“Just remember that like sides always go together.”
My very patient friend sat across from her dining room table, patiently pinning together fabric to fashion a throw pillow for our baby’s nursery. Not only was she patient with the fabric and with the process of learning a new technique, but she was also patient with me.
Unfortunately, the small hand-eye coordination thing wasn’t one of the gifts God granted me. Dancing? I can do that with my eyes closed. Gymnastics? Easy. Knitting? No. Crocheting? Not even after lessons from one of my mom’s friends. Scrapbooking? Not for more than 15 minutes at a time. Small pieces and objects don’t coincide with the way my hands works, much less the level of patience I possess.
Yet my friend answered all my ignorant sewing questions and let me watch her seemingly seamlessly create useful, beautiful objects from huge swaths of fabric.
When I told her that I didn’t understand how she could just throw things together and make them work, she explained that sewing actually has several constants, and if you get them right, you normally wind up with a nice finished product. Like sides go together. Take your time pinning the first time, and you won’t have to redo your work. Save your scraps for other projects.
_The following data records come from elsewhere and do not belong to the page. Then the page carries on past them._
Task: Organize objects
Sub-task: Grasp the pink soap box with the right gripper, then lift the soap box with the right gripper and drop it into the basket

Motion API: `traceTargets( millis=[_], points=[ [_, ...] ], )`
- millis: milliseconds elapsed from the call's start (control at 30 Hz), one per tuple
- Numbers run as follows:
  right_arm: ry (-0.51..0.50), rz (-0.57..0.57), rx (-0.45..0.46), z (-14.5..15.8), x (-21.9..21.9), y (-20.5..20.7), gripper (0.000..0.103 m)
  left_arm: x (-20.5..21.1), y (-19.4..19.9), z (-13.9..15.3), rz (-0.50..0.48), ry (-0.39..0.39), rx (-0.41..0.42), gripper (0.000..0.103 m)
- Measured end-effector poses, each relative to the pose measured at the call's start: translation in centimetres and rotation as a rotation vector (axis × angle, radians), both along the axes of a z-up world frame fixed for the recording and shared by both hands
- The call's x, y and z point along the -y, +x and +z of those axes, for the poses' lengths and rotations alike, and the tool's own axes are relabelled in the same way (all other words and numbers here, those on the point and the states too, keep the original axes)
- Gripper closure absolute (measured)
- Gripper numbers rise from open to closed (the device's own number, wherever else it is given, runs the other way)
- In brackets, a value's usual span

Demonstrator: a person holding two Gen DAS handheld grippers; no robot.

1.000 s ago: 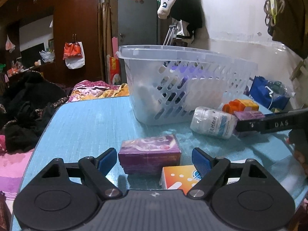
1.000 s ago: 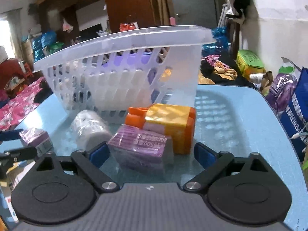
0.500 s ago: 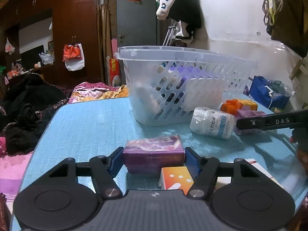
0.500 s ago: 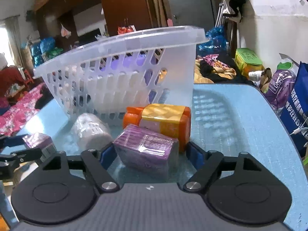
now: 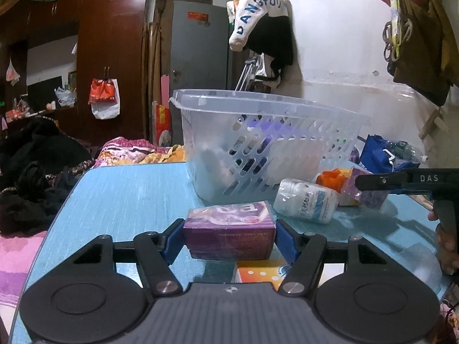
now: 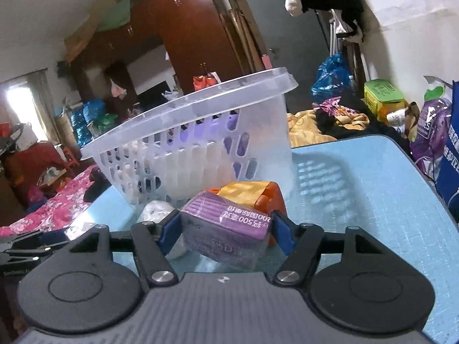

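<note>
My left gripper [image 5: 229, 236] is shut on a purple box [image 5: 229, 233] and holds it just above the blue table [image 5: 126, 189]. My right gripper [image 6: 225, 229] is shut on a second purple box [image 6: 226, 233], lifted and tilted; it also shows in the left wrist view [image 5: 370, 195]. A clear slotted basket [image 5: 258, 143] stands behind on the table, also in the right wrist view [image 6: 200, 149], with several items inside. A white bottle [image 5: 305, 200] lies on its side and an orange and yellow bottle [image 6: 252, 193] lies by the basket.
An orange and white box [image 5: 258, 271] lies on the table under my left gripper. A blue bag [image 5: 381, 154] stands beyond the table's right edge. Clothes and bedding lie beyond the left and far edges.
Both grippers closed on their purple boxes and lifted them off the table; the right one rose and tilted.
</note>
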State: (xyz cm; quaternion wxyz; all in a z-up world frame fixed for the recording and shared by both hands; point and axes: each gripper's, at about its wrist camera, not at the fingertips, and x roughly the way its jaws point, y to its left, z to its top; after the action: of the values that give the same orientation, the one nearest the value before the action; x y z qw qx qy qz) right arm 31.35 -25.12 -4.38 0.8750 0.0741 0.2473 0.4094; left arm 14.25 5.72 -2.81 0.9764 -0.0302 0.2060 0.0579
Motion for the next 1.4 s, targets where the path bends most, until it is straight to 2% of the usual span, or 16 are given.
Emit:
traceTargets(
  millis=[167, 433, 567, 700, 867, 967, 1033, 1100, 1200, 1333, 1400],
  points=[
    [0.065, 0.005, 0.035, 0.1, 1.0, -0.7, 0.033, 0.1, -0.7, 0.2, -0.017, 0.004, 0.061, 0.034],
    [0.137, 0.026, 0.075, 0.2, 2.5, -1.8, 0.033, 0.1, -2.4, 1.0, -0.036, -0.009, 0.202, 0.034],
    [0.143, 0.018, 0.103, 0.7, 3.4, -2.3, 0.033, 0.4, -3.8, 2.0, -0.031, -0.006, 0.276, 0.034],
    [0.161, 0.025, 0.154, 2.6, 4.2, -2.8, 0.033, 0.6, -4.7, 3.5, -0.043, -0.019, 0.339, 0.034],
    [0.142, 0.029, 0.260, 7.6, 3.5, -2.8, 0.033, 1.1, -3.9, 7.5, -0.074, -0.006, 0.386, 0.034],
    [0.078, 0.016, 0.398, 11.2, 1.4, -2.4, 0.033, 1.3, -0.9, 11.0, -0.089, -0.018, 0.364, 0.034],
    [0.018, 0.022, 0.440, 12.9, -0.7, -1.0, 0.033, 1.3, 2.3, 13.3, -0.087, -0.028, 0.336, 0.034],
    [-0.041, 0.028, 0.423, 13.8, -2.9, 1.2, 0.033, 0.9, 5.8, 14.5, -0.070, -0.042, 0.273, 0.034],
    [-0.095, 0.015, 0.353, 13.4, -5.2, 3.9, 0.033, -0.3, 11.1, 15.0, -0.035, -0.088, 0.173, 0.034],
    [-0.199, 0.010, 0.308, 11.4, -8.2, 6.1, 0.033, -2.2, 15.5, 13.6, 0.016, -0.134, 0.064, 0.034],
    [-0.239, 0.010, 0.280, 10.4, -9.6, 6.9, 0.033, -2.4, 17.1, 12.8, 0.024, -0.128, 0.023, 0.034]
  ],
)
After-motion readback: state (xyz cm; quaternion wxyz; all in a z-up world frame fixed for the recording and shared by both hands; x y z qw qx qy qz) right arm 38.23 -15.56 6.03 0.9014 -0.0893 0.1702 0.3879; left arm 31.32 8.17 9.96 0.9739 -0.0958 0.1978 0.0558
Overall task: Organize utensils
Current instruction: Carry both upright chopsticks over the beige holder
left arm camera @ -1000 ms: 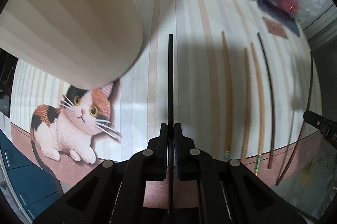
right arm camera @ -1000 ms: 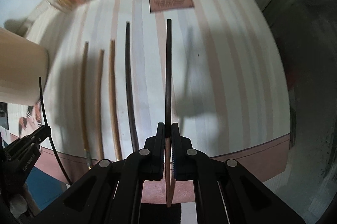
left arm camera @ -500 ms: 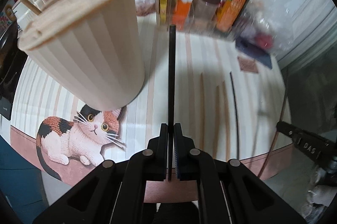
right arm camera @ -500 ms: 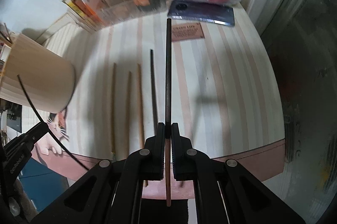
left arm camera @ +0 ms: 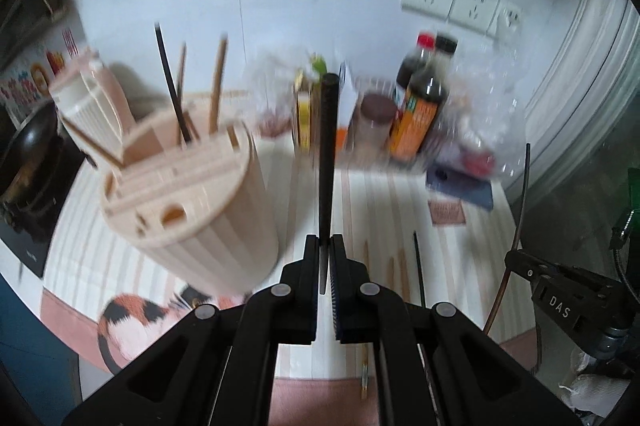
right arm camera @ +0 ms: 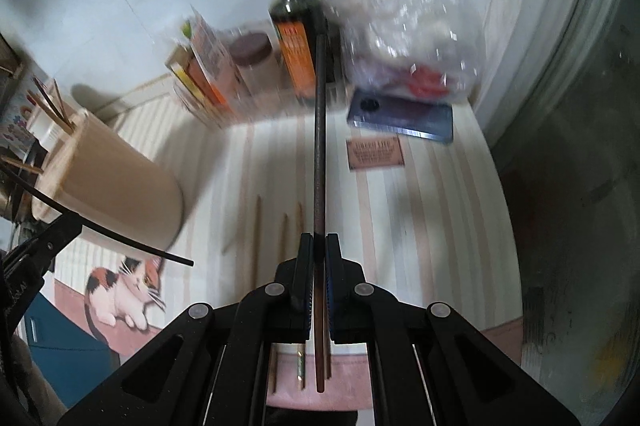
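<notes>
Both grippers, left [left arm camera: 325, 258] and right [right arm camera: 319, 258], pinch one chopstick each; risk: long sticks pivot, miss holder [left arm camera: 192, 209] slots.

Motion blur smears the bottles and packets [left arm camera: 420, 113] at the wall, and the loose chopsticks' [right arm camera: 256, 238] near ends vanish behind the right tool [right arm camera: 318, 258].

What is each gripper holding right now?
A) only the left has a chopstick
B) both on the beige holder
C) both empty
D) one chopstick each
D: the left gripper is shut on a black chopstick, and the right gripper is shut on a dark brown chopstick; the beige holder stands apart on the mat.
</notes>
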Available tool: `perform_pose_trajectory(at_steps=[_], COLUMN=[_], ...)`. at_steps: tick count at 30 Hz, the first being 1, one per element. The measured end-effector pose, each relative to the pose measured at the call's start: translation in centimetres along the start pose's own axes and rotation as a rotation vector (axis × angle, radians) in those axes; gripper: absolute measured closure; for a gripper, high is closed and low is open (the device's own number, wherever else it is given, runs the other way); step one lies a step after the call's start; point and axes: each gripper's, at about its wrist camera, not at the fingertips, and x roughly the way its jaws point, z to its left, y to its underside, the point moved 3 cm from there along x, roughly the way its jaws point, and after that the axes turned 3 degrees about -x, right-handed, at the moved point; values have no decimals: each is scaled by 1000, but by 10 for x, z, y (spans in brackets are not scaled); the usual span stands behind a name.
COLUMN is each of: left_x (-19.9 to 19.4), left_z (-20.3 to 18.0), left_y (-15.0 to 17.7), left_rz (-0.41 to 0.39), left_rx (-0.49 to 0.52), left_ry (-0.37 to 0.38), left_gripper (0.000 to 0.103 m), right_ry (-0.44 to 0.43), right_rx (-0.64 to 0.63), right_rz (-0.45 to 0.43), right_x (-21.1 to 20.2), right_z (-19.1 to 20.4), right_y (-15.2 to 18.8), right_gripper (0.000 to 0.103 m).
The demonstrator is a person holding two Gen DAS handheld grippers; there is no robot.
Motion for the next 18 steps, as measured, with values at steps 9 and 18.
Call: perform_pose_trajectory(at_steps=[9,18], left_x=[-57,-122], left_z=[10,43], left_y=[-54,-111], left_rz=[-90,-187], left_rx=[-28,-77], left_ry=[65,77], left_gripper=[101,101], right_ry=[-94,-265], right_rx=[5,-65], right_rz=[-106,-242], right_x=[-43,-105], right_z=[24,97], right_y=[-48,-113], right_gripper=[98,98])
She might not have meant to, but she gave me food for thought and life lessons to chew on while I nibbled on chocolate chip cookies, watching her work. I felt grateful when I realized that these lessons resonate within me now, rather than falling on deaf ears. I understand the importance of spending my short, precious time on earth with people whose values and interests coincide with mine. I have acquired the ability to take my time the first time when cleaning, writing, and living, eliminating much of the frustration I used to feel in my younger days when I’d wind up redoing a task three times before I got it right. I’ve learned the benefit of thriftiness since I was a child, and as I spend my time finishing graduate school without the added stress of holding down a job in order to pay for expensive possessions, I give thanks for those who taught me to be content.
So maybe sewing isn’t that bad. Or at least watching someone else sew while eating chocolate, anyway.